Social welfare services in Hong Kong are supported by the government, as well as a variety of non-governmental organisations (NGOs).
NGOs are instrumental in providing education, healthcare and elderly care services and protecting rights and interests of the public.
Currently, more than 9,000 NGOs are granted tax exemption by the Hong Kong Inland Revenue Department.
The board of directors, executive committees and board of governors of these NGOs are voluntary and therefore not remunerated. However, voluntary participation does not mean that directors are not liable for their actions.

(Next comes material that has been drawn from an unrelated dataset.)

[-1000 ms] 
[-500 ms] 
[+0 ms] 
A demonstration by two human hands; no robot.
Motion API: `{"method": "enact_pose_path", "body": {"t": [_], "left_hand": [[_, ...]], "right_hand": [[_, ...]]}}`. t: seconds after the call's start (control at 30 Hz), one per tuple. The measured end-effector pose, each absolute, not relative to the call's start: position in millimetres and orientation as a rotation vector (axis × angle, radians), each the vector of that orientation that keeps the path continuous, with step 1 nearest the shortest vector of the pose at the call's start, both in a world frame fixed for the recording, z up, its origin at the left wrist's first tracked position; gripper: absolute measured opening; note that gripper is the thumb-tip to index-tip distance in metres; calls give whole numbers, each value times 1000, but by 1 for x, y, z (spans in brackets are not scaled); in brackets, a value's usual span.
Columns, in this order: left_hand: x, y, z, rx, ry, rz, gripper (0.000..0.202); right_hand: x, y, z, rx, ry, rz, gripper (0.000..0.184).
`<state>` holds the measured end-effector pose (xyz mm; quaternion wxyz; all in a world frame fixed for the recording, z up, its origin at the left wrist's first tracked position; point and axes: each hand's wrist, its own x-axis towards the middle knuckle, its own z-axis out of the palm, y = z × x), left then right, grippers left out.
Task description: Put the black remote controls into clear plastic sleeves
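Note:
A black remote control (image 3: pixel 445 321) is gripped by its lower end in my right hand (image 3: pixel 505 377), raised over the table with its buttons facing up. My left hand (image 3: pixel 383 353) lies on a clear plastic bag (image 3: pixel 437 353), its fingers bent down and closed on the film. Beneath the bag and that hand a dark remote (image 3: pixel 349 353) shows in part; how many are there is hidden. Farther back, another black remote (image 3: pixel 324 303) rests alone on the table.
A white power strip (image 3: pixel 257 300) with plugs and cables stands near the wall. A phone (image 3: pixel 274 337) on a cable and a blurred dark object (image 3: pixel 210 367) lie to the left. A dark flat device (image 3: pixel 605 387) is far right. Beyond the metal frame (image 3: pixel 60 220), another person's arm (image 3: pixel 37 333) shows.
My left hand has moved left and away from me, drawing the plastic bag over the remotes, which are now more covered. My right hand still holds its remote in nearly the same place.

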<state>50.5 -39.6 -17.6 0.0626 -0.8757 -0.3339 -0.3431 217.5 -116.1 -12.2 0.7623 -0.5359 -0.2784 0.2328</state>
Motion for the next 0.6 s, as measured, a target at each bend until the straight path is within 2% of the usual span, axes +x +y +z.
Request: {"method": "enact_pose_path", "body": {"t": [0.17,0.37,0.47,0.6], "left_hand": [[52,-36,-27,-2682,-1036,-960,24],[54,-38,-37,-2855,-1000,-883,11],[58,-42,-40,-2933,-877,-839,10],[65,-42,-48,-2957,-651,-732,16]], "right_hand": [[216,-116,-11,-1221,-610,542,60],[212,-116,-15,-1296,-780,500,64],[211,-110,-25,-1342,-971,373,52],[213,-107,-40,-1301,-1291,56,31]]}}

Any person whose duties fall within the definition of a 'director' under Hong Kong's Companies Ordinance assumes legal liability. According to the Audit Commission's report in 2017, 74 per cent of NGOs in Hong Kong are incorporated as companies, while the rest are organised as trusts or societies. The company directors, charitable trustees and office holders of these NGOs are legally responsible for the charities they serve under the '3D' principle:
1. the Duty of care – Directors must exercise a duty of
care by attending meetings and reviewing documents in order to make
informed decisions, and to carry out their duties in a reasonable
and responsible manner;
2. the Duty of loyalty – Directors owe a duty of loyalty to make decisions in the best interest of the NGOs they serve, and;
3. the Duty of obedience – Directors owe a duty of obedience to the NGO's mission.
There has been a pressing demand from the general public for better supervision and stricter requirements for NGOs in Hong Kong. It is the board members' duty to ensure policies and employee conduct are lawful and in line with the NGO's mission. They should make sure that all documents are duly executed, and that all employment, services and procedures undertaken by the NGO are in compliance with the relevant laws. All board members must actively participate in the decision-making process.
Being a passive member may result in breach of duty – innocence is never an excuse to shun responsibility.
The work of NGOs requires government funding, donations and social welfare, and therefore it is only reasonable to establish good governance, in order to guarantee sustainable development in society and effectively serve the public.